Il Governo Monti si prepara a una riforma delle pensioni e gli italiani sembrano aver paura. “Pro rata contributivo“, eliminazione della pensione di anzianità, penalizzazioni. Adesso, pure la scrematura delle pensioni di reversibilità e di anzianità. Ce n’è abbastanza per farsi cogliere dal panico. Tuttavia, Tiziano Treu, ex ministro del Lavoro e senatore del Pd, spiega a ilSussidiario.net che «non c’è nulla, in realtà, di cui preoccuparsi». Eppure i lavoratori di una certa età si preoccupano. Vogliono sapere a quanto ammonterà la propria pensione.
«Evitiamo gli allarmismi – continua Treu -: il calcolo dei contributi pregressi non viene scalfito, c’è un incentivo ragionevole a restare al lavoro 2 o 3 anni in più e i lavori usuranti continueranno a essere considerati tali». Il senatore chiarisce una serie di concetti: «Il “pro rata contributo”, di fatto, per quei lavoratori la cui pensione, attualmente, è calcolata con il sistema retributivo, non cambia granché. Gli anni che gli restano da lavorare, sui quali sarà applicato il regime contributivo, infatti, sono ben pochi. La variazione, per costoro, quindi, sarà minima». In effetti, il retributivo, a oggi, si applica a coloro che al 31 dicembre del 1995 avevano maturato almeno 18 di contributi. Al 31 dicembre 2011, mal che vada, avranno maturato 34 anni di contributi.

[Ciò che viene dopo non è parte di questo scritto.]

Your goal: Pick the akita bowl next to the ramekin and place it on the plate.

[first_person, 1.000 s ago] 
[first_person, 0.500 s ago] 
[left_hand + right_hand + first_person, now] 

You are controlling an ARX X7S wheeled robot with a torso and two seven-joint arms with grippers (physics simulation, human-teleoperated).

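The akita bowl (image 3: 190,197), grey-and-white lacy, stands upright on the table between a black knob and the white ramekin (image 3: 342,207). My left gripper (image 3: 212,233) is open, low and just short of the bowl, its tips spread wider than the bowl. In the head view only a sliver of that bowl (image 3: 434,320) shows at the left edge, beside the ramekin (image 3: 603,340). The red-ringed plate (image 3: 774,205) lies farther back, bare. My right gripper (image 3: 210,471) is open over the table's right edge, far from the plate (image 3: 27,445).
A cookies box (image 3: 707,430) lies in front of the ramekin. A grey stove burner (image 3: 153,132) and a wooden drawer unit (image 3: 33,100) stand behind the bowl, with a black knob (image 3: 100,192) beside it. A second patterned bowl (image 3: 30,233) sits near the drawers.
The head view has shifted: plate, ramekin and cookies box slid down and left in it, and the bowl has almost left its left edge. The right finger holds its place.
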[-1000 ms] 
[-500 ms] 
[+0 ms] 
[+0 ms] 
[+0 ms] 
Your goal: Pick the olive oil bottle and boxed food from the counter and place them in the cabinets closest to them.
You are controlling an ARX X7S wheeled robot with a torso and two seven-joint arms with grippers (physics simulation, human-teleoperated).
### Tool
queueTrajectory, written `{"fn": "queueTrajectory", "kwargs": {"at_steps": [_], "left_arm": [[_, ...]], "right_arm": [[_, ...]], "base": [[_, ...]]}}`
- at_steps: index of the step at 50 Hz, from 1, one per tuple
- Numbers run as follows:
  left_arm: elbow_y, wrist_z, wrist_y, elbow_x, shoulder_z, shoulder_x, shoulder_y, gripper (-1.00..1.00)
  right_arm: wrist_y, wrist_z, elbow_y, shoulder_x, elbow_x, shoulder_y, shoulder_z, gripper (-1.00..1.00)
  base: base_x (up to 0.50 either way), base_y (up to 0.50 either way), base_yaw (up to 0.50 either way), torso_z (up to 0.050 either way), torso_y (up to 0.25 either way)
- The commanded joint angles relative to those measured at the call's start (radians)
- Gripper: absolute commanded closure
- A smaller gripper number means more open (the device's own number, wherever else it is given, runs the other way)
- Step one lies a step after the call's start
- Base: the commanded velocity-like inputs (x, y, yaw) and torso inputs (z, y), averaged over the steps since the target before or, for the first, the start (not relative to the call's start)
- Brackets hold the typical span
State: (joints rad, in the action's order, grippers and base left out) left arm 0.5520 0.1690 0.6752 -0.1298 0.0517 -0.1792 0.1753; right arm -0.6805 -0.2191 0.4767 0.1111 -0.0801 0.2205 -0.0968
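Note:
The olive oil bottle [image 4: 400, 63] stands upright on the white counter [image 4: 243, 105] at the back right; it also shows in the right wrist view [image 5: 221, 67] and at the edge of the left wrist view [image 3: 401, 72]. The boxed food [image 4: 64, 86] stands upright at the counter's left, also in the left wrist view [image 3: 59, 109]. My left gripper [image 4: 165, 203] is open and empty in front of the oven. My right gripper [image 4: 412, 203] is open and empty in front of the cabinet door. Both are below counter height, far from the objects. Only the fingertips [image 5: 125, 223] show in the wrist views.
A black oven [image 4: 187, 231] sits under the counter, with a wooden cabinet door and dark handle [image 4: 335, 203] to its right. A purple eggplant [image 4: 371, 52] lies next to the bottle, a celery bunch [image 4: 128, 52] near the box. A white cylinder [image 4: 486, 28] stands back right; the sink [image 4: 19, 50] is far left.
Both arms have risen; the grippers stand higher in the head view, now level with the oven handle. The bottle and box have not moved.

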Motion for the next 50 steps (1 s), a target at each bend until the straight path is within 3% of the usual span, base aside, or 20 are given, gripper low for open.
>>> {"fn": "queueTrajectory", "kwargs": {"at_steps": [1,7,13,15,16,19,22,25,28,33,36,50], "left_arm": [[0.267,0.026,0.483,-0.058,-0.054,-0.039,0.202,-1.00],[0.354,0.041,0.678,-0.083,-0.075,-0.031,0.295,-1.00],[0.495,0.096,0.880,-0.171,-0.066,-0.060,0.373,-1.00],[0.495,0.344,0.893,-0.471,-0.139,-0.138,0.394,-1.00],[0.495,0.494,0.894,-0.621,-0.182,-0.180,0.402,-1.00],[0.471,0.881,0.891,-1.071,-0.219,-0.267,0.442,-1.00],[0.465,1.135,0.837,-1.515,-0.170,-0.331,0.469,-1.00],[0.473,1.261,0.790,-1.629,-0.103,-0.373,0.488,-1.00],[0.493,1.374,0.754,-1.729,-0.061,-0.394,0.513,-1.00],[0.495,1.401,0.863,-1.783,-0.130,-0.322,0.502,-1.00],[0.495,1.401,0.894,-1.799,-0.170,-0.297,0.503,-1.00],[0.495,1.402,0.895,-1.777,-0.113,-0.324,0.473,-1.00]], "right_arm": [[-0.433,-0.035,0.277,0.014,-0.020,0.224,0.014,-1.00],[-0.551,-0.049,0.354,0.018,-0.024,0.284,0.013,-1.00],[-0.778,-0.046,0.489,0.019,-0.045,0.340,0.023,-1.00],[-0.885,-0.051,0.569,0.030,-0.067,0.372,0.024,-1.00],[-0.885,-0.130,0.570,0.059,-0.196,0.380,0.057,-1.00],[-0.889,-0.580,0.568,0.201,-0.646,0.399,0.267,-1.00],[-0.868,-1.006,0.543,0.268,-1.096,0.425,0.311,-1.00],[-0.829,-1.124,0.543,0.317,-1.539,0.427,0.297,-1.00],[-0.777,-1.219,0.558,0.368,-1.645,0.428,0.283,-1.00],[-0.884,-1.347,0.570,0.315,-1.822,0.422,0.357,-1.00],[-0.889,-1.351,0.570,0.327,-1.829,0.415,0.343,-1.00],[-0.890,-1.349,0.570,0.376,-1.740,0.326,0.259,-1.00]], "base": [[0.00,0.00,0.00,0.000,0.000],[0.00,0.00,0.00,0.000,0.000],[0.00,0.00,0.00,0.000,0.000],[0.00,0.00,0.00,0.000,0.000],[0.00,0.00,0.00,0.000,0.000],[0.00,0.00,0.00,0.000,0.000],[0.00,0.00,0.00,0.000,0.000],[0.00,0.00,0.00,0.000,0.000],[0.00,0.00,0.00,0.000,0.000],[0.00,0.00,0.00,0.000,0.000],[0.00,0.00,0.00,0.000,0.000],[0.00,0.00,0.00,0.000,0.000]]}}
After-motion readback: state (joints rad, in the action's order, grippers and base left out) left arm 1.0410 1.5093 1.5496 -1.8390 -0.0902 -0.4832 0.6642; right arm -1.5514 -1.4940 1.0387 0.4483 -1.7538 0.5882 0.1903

«C’è da considerare anche il fatto che, laddove la carriera di un lavoratore non dovesse subire variazioni, non ci sarà alcuna riduzione». In realtà, alcuni paventano l’ipotesi della retroattività. «Anche qui, occorre sgomberare il campo dagli equivoci. Gli anni trascorsi, calcolati con il sistema retributivo, rimarranno tali. Il contributivo si applicherà unicamente agli anni da qui a venire». Altro fantasma da esorcizzare, l’età in cui si andrà in pensione. Giusto ieri, Treu ha presentato una proposta assieme a Enrico La Loggia (Pdl), Linda Lanzillotta (Api), Walter Vitali (Pd) e Mario Baldassarri (Fli); «un’iniziativa “tripartisan”», ci tiene a sottolineare, che concretizza la ipotesi si qui ventilate e che vanno per la maggiore.
«L’idea è quella di introdurre un meccanismo flessibile, che contempli una fascia che va dai 62 ai 69 anni (o anche dai 63 ai 70, se ne può discutere), introducendo premi per chi smette di lavorare dopo i 65 e una piccola penalizzazione per chi smette prima». Il provvedimento sortirebbe un duplice effetto: si abolirebbe, di fatto, la pensione di anzianità e si manterrebbe il principio della volontarietà». È notizia di oggi, infine, la proposta di modificare al ribasso pensioni di reversibilità e invalidità. «Per quanto mi riguarda, c’è già troppa carne al fuoco. La materia è complicata, i passi da fare vanno studiati e mi sembra che le priorità siano altre».